Hélio e Efigênia são artistas que não se enquadram em rótulos, porque se reinventam a todo instante e atualmente seguem despertando o encantamento pelas coisas mais simples da vida cotidiana. Ambos produzem uma arte que viabiliza a reflexão para uma conscientização ecológica, ao realizar seus trabalhos a partir de materiais usados e descartados, que teriam como destino o lixo.

Foto de Maringas Maciel

Arte da peça Insignificâncias. Foto de Maringas Maciel

ARTISTAS PARANAENSES - As aulas de teatro do Centro Juvenil de Artes (CJA) ganharam uma nova perspectiva a partir de 2019, quando a direção da instituição sugeriu que as tradicionais montagens de peças teatrais, apresentadas ao final de cada semestre ou ano, trabalhassem um tema específico: os artistas paranaenses. O desafio resultou em um belo trabalho de estudo e resgate da memória de grandes nomes das artes do Paraná, sejam do passado ou atuais. Alfredo Andersen, Guido Viaro, Efigênia Rolim e Hélio Leites estão entre os homenageados em 2019.

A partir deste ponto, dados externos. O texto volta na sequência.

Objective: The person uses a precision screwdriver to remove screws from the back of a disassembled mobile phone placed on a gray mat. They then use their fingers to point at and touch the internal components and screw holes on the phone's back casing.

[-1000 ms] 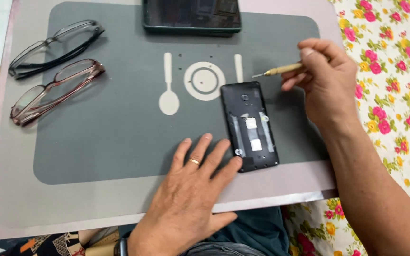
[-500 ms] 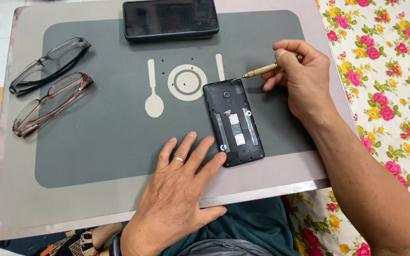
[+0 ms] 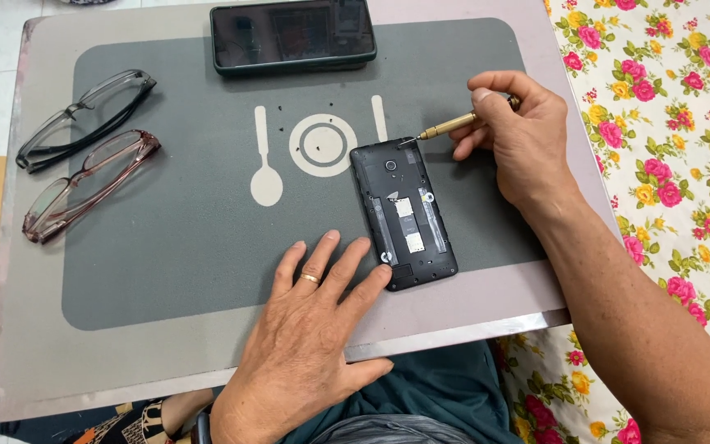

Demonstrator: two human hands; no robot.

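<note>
A black phone with its back cover off lies on the grey mat, inner parts showing. My left hand rests flat on the mat, a ring on one finger, its fingertips against the phone's lower left corner. My right hand pinches a small brass-handled screwdriver. The tip of the tool touches the phone's top right corner.
A second dark phone lies screen up at the far edge. Two pairs of glasses, one black and one brown, lie at the left. Tiny screws sit on the mat's plate symbol. A floral cloth covers the right side.
The screwdriver tip has come down from above the mat onto the phone's top right corner. My left hand has stayed at the phone's lower corner. The view shifted slightly.
</note>
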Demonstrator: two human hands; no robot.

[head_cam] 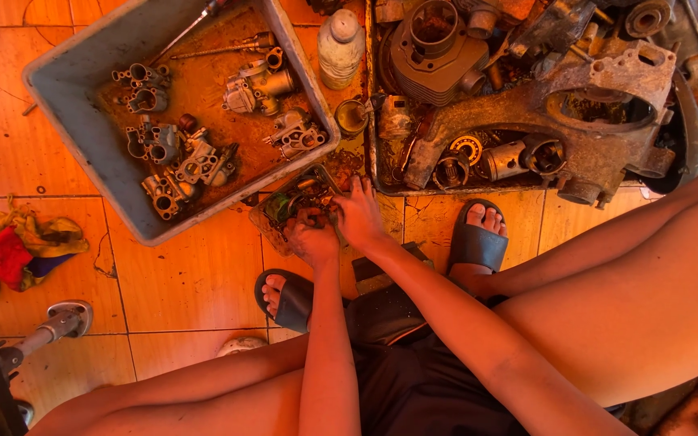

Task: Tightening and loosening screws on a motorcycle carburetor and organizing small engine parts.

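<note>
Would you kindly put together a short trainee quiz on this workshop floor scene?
1. True or false: both hands work over the small clear tray.
2. Which holds the carburetor parts? A) grey plastic tub B) metal tray
3. Fill in: the white bottle stands ____ the two containers.

Key:
1. True: the left hand and right hand meet there.
2. A.
3. Between.
</note>
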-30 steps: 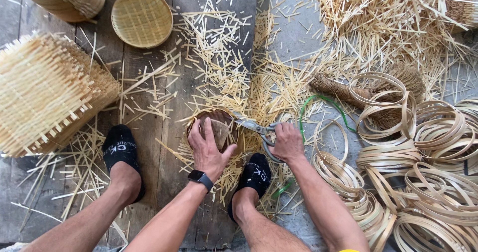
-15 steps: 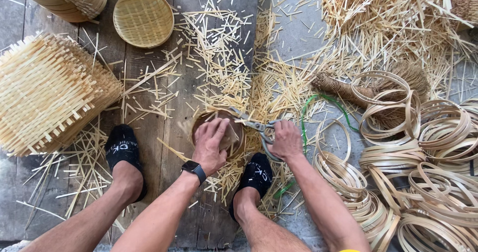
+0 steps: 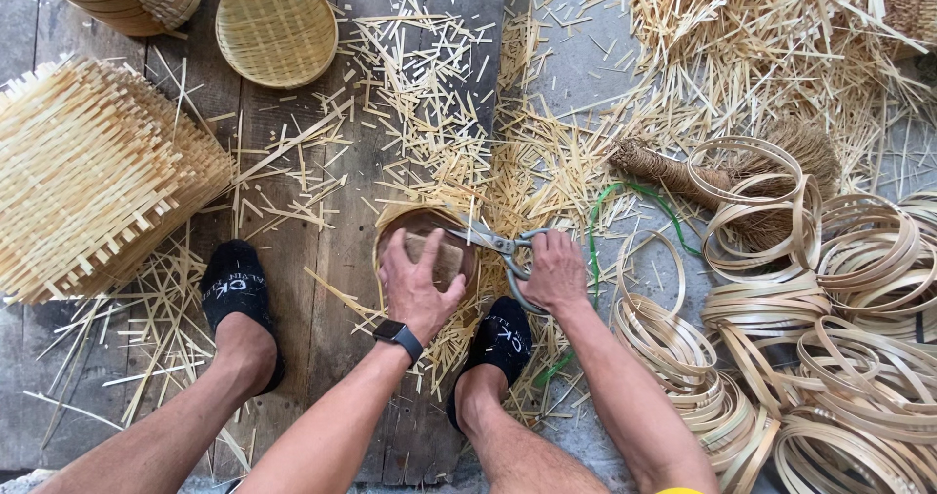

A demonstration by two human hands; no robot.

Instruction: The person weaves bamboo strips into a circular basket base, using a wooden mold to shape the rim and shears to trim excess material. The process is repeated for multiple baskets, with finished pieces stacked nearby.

“Nossa arte é muito rica e a gente tem uma história muito bonita para mostrar para nossas crianças. Vamos valorizar nossos artistas e contribuir para que sejam estudados e trabalhados pelas crianças, tanto nas artes visuais, como nas artes cênicas. A cultura tem esse papel na formação dos cidadãos”, defende o diretor do Centro Juvenil, Luiz Gustavo Vidal Pinto.